WordPress Update & Security Service
Cybersecurity breaches can lead to identity theft, lost revenue, denial of service attacks DDoS, and many other horrible outcomes. Safely serving your website and keeping it up to date is the responsibility of all businesses.
Our Process
Audit
Sites go through our security assessment and problem areas are cataloged and prioritized. From there we can build a plan to fix the issues.
Monitor
We watch vulnerability databases and install security plugins that provide essential customizations and auditing ability.
Patch
Software is patched monthly and settings are reviewed. After code is updated on a staging server, we have our team review the changes and update the live site.
Communicate
Monthly reports are sent to each of our customers notifying them that we have completed the updates and if any issues were found.
FAQ Frequently Asked Questions
How secure are WordPress sites?
WordPress isn’t hardened by default. Working with someone that doesn’t take security seriously might leave it that way. This doesn’t make WordPress insecure, most platforms are not entirely secure out of the box. Security starts with code and also involves your web server, password policies and best practice adoption (like two-factor authentication). With the right configuration, your website can be secure.
What if updating WordPress and plugins breaks my website?
Simple answer… Fix it. The cost of fixing code that is broken due to an upgrade is far cheaper than dealing with any kind of security issue. If you are at a point where you can no longer update your website because of breaking changes in your code, this is not where you want to be. Even if a plugin needs to be entirely replaced, it’s still a good idea.
Why should I update my WordPress plugins?
If too much time goes on before updating your WordPress plugins, you might be at significant risk. Once a vulnerability is found, it becomes pubic knowledge. Hackers can easily exploit sites that don’t maintain their plugins with nasty attacks using Cross-Site Scripting (XSS), SQL injection, code injection or other attacks all designed to cause you havoc.
What should I do to keep my WordPress website secure?
Securing WordPress should be approached from the code, the server, and the configuration. At a minimum you should:- Host website on a secure web server over HTTPS - Follow WordPress hardening practices - Enforce secure password requirements - Enable Two-Step Authentication NOTE: If PCI or PII information is stored on your website there are additional steps that should be taken.
I don’t want to think about security should I just use Drupal or something?
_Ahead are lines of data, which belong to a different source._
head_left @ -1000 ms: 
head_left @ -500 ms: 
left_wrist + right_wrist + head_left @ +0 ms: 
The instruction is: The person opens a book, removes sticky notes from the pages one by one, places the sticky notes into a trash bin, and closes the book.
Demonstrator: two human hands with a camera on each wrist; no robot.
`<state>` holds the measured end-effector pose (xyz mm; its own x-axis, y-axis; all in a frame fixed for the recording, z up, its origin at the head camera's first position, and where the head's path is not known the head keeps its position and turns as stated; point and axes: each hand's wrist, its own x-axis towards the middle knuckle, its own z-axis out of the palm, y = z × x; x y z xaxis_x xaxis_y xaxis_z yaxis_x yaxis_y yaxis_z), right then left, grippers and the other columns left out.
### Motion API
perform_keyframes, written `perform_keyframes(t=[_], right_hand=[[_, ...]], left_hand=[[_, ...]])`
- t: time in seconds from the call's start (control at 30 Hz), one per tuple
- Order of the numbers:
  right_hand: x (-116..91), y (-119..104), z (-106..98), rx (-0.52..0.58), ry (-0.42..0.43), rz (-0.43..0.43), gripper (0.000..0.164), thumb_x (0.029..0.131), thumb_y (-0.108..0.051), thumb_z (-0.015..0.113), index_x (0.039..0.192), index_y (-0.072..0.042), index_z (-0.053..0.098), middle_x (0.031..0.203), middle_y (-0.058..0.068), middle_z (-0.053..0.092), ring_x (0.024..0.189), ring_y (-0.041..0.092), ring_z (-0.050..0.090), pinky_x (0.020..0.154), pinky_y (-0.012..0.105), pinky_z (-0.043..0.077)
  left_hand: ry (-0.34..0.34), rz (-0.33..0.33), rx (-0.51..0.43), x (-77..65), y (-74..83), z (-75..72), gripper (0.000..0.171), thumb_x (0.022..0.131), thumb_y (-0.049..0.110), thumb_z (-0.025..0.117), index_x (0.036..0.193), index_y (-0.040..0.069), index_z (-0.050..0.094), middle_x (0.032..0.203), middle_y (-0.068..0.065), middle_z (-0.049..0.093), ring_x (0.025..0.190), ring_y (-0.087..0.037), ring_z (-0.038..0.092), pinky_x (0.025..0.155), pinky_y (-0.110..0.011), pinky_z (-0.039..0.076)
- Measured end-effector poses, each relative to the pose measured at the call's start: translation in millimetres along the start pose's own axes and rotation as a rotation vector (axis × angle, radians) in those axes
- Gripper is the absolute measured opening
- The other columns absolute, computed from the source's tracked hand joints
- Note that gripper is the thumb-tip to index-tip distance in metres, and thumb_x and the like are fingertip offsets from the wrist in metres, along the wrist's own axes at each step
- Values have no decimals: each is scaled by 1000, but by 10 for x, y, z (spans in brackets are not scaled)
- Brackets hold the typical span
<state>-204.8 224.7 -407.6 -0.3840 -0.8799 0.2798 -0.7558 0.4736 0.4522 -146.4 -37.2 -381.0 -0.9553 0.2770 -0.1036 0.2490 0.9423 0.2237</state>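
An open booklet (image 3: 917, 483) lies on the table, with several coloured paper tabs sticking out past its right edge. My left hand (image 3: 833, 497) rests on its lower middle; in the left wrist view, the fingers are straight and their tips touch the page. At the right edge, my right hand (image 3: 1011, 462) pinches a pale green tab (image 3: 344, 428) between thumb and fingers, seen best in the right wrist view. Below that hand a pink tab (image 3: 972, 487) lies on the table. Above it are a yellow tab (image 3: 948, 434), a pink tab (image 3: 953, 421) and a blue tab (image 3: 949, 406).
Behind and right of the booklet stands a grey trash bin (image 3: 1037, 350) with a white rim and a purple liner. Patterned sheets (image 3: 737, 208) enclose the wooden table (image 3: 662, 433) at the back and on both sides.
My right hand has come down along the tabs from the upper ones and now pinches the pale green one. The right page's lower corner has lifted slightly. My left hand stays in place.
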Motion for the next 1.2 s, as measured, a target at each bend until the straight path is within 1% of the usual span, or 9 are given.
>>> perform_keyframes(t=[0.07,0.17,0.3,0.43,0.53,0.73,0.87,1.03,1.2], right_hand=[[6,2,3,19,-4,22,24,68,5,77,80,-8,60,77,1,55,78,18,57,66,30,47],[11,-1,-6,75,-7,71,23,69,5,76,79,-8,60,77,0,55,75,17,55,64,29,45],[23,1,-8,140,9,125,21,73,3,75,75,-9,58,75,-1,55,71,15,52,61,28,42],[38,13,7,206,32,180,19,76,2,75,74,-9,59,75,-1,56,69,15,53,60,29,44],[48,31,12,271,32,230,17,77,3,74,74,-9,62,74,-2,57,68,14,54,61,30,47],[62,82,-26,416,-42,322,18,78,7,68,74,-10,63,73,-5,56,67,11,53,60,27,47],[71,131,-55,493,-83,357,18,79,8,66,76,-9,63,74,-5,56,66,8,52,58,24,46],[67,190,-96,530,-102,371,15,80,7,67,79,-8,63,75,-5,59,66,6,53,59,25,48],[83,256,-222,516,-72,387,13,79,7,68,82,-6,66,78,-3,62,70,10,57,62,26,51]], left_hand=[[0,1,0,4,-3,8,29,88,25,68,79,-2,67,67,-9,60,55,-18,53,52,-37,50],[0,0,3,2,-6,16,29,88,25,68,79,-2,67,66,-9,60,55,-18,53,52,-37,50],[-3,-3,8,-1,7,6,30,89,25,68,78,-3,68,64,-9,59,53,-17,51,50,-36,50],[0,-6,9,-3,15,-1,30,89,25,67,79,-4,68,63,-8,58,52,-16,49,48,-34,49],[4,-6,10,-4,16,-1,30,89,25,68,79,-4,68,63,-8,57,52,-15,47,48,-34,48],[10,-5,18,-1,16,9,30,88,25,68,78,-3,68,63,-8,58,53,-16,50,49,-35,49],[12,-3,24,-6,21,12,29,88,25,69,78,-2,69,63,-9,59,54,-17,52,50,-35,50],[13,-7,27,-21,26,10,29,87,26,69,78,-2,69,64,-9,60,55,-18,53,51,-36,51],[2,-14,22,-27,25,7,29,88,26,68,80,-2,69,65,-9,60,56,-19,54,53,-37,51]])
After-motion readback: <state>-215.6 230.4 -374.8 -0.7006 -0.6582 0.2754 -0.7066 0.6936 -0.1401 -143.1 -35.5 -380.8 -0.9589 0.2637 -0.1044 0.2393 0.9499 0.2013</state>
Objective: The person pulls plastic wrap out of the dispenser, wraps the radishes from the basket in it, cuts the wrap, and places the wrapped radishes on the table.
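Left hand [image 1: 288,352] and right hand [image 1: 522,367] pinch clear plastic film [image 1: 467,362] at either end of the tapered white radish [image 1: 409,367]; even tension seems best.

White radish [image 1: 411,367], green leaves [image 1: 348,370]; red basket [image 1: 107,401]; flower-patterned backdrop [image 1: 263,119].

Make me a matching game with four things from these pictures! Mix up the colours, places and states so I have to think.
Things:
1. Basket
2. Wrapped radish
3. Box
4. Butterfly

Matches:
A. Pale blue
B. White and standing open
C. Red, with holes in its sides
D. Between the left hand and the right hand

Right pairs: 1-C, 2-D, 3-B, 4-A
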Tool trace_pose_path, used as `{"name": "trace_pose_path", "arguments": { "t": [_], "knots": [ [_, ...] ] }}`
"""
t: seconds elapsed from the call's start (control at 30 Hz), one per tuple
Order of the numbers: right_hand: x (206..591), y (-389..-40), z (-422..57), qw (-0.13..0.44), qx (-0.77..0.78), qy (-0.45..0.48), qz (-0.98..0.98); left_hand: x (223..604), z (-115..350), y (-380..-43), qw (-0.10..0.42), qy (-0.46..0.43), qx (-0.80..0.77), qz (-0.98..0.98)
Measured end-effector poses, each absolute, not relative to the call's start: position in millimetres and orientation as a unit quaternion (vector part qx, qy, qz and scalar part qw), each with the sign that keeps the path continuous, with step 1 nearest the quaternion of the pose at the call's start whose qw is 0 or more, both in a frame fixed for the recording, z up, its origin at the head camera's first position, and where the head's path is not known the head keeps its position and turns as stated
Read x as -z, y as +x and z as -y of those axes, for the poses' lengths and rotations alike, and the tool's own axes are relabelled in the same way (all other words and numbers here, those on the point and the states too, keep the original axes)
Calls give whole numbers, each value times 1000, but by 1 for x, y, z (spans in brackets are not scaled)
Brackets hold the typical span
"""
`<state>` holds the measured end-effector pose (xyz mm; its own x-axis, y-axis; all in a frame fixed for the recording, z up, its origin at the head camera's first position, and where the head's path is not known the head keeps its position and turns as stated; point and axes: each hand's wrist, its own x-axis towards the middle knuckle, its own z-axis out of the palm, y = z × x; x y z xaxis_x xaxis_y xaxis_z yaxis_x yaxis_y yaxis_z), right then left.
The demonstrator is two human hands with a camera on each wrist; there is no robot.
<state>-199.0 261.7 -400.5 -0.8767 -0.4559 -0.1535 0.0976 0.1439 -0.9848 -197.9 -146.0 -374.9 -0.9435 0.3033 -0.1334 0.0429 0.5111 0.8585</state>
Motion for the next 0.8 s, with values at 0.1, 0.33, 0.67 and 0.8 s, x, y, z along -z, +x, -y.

Someone managing your site should focus on security. Weak security practices and bad code affects Drupal the same amount as WordPress. There is no such thing as a secure platform that does everything out of the box. In case you haven’t heard about Drupalgeddon2, a bug in Drupal allows remote attackers without special roles or permissions to take complete control of Drupal 6, 7, and 8 sites.
How are you notified about a security vulnerability?
New vulnerabilities are discovered all the time, either you or your agency should subscribe to a vulnerability database like WPScan. With a subscription, you can get real-time notifications when vulnerabilities are found. Our team knows the plugins used on each site that we’ve built and for customers that are using our WordPress update service they get their site patched quickly afterward.